BRIEF: Within the records, how many lines hold the word "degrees"? State that number alone.
THE INPUT below:
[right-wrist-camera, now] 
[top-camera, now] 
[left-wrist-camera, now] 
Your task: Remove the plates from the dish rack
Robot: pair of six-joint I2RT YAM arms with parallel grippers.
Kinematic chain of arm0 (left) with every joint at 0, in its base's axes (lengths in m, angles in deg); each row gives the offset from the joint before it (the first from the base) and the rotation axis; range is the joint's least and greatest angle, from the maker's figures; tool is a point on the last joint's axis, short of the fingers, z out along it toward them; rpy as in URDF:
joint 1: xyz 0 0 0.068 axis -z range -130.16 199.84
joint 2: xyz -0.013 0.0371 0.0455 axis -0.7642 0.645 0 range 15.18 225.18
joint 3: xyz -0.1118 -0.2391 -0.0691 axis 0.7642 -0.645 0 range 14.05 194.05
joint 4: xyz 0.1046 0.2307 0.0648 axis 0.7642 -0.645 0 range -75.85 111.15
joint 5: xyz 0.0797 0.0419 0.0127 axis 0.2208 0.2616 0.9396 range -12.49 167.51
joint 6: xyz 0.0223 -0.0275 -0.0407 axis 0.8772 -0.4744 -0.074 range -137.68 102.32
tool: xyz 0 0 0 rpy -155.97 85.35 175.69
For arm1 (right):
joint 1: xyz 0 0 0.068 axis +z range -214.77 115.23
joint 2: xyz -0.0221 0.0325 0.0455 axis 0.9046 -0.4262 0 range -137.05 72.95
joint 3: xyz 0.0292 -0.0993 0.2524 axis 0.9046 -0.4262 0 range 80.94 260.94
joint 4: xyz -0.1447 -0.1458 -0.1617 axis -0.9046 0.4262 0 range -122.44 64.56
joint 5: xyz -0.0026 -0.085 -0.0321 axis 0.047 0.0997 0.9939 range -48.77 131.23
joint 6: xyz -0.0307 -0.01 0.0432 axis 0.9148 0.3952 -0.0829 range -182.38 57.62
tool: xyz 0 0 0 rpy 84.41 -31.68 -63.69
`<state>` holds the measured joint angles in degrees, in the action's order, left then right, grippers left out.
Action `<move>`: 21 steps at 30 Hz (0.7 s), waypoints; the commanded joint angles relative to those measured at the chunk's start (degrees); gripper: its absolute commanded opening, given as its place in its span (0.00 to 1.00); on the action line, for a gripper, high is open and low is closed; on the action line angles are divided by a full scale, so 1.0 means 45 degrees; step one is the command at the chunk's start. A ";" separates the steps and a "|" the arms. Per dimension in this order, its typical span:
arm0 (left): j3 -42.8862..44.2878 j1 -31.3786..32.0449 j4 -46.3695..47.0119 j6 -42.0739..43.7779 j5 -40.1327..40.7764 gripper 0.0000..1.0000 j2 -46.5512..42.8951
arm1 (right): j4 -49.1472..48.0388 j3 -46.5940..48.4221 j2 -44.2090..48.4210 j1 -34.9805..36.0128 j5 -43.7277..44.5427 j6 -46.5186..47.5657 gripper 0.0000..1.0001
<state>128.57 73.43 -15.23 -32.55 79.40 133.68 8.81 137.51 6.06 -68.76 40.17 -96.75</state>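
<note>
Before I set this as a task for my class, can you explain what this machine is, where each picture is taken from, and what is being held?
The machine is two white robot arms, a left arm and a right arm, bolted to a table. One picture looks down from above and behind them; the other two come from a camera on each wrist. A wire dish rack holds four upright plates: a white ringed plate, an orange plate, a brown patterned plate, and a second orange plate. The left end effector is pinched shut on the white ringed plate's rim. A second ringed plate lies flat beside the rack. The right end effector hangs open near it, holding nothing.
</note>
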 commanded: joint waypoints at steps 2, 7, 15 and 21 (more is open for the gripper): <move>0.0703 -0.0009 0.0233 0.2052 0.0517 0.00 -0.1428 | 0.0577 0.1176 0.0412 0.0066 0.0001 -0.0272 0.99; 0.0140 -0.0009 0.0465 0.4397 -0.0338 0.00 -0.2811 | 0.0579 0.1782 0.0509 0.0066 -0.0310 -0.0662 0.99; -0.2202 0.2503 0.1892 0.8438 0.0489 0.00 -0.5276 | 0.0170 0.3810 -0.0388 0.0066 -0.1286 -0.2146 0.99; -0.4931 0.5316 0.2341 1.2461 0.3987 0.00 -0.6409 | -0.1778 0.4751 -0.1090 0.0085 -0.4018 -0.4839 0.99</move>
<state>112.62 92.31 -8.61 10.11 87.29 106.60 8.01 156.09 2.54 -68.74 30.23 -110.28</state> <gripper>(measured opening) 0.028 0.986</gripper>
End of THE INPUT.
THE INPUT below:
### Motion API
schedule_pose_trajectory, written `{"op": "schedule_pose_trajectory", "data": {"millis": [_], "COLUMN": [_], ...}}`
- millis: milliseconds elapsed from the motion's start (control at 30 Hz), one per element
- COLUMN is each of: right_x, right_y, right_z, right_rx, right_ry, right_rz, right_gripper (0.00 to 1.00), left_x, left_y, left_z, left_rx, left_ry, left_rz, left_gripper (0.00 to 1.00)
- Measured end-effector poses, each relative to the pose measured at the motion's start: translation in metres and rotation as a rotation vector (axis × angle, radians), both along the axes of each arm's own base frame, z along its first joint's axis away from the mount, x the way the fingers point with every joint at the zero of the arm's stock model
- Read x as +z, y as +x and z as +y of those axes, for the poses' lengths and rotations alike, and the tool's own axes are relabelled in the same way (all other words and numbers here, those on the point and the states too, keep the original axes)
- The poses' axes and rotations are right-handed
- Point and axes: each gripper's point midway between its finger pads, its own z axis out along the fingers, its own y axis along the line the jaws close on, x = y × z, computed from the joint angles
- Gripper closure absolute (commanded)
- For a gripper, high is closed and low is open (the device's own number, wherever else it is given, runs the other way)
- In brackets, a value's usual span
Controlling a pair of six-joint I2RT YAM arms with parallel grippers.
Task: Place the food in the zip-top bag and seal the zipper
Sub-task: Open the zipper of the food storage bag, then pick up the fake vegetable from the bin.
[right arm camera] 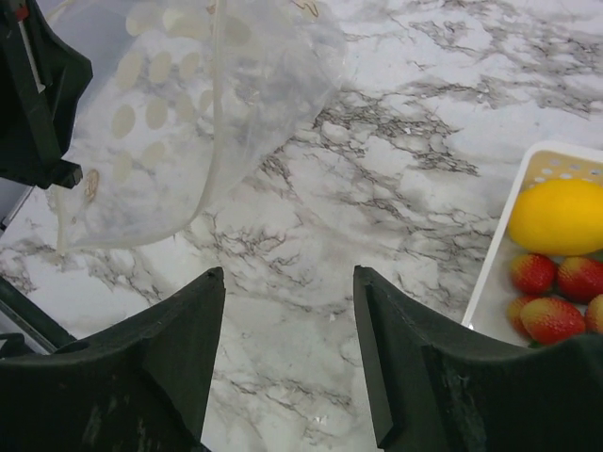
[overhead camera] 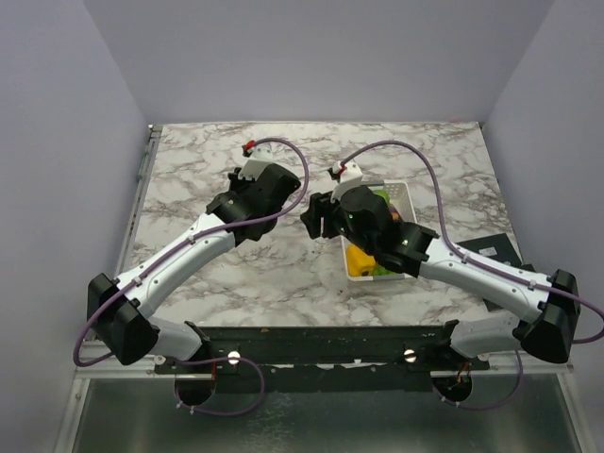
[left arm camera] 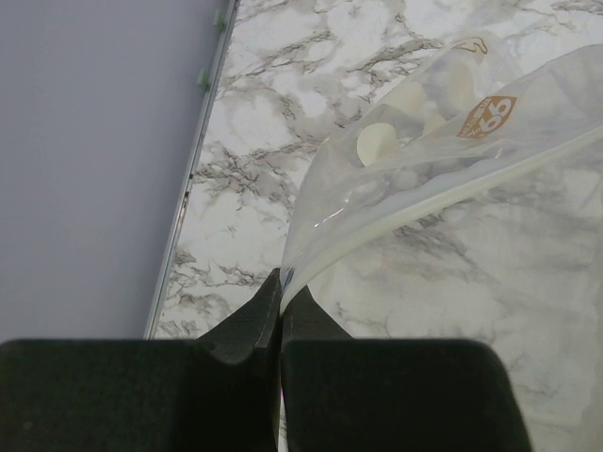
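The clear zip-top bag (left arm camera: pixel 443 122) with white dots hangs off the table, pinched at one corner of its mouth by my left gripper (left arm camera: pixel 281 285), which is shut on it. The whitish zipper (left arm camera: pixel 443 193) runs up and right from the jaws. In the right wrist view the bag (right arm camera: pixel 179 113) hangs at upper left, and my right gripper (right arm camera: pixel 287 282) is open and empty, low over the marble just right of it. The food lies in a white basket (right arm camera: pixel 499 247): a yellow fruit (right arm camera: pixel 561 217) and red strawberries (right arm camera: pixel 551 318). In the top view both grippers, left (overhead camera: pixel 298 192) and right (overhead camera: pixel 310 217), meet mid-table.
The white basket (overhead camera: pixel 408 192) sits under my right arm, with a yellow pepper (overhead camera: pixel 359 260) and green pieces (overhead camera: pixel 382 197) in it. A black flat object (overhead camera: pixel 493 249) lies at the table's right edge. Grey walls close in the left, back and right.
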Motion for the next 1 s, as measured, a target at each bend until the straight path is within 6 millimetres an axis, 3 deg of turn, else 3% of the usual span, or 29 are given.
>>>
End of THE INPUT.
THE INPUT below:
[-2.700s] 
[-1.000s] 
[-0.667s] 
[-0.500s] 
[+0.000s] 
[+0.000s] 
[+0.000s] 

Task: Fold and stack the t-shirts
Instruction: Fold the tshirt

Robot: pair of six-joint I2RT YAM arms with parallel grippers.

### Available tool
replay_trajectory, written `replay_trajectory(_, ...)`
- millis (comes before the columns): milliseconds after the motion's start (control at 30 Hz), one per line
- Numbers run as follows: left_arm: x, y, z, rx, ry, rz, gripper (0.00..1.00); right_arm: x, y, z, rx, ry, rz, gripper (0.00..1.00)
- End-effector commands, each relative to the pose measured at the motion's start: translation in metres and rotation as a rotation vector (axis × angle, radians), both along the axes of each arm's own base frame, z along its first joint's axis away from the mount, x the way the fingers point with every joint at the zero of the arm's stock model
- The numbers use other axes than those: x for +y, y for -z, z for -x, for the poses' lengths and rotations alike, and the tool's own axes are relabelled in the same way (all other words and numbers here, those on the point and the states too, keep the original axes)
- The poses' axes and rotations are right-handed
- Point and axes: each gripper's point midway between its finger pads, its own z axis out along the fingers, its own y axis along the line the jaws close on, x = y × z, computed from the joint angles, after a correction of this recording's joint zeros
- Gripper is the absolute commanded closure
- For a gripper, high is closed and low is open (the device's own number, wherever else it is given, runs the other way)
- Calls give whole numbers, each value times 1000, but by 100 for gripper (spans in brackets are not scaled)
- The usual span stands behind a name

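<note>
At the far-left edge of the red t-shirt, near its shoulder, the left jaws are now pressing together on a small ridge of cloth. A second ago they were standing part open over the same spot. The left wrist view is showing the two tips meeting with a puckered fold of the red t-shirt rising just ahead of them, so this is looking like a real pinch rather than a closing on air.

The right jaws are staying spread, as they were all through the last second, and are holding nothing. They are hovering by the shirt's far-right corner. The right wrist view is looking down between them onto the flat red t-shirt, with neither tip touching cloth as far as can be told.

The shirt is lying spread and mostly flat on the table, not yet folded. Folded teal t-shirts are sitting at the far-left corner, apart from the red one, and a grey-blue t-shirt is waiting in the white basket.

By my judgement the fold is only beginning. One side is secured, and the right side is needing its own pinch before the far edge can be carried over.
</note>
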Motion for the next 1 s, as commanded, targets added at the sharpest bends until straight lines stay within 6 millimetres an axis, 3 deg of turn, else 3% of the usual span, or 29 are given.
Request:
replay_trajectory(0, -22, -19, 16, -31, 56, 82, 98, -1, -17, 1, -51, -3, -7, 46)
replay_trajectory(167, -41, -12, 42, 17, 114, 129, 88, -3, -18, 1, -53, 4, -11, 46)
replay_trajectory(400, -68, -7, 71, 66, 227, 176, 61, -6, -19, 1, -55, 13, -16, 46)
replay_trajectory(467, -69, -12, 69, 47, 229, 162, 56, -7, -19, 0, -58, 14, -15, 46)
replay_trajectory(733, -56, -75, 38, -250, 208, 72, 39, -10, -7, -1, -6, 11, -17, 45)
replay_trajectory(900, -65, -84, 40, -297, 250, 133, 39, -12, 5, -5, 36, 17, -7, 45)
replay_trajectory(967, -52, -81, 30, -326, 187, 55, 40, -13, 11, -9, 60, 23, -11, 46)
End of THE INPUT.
OUTPUT FOR THIS EXERCISE: 2